- YOUR INSTRUCTIONS
Within the listing below, please copy exactly the lines between the line holding "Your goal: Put" and the line holding "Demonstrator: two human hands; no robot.", inclusive.

- PROVIDED DATA
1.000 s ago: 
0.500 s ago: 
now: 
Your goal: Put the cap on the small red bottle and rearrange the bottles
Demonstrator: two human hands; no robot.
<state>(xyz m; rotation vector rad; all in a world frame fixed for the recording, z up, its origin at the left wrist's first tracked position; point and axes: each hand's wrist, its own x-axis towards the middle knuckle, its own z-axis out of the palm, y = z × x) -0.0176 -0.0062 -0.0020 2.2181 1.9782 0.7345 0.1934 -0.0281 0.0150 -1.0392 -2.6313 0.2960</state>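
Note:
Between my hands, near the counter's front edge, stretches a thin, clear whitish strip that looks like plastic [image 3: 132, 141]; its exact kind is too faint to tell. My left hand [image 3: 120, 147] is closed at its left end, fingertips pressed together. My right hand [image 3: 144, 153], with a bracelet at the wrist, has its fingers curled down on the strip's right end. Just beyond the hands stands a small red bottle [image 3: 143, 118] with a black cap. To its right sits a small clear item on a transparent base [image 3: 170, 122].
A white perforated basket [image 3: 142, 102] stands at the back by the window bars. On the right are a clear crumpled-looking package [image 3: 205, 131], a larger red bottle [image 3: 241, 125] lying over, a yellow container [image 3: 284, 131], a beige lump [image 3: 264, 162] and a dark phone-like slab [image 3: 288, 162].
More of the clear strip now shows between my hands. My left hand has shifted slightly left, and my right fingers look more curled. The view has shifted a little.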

- THE COMPLETED TASK
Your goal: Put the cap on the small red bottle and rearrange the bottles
Demonstrator: two human hands; no robot.

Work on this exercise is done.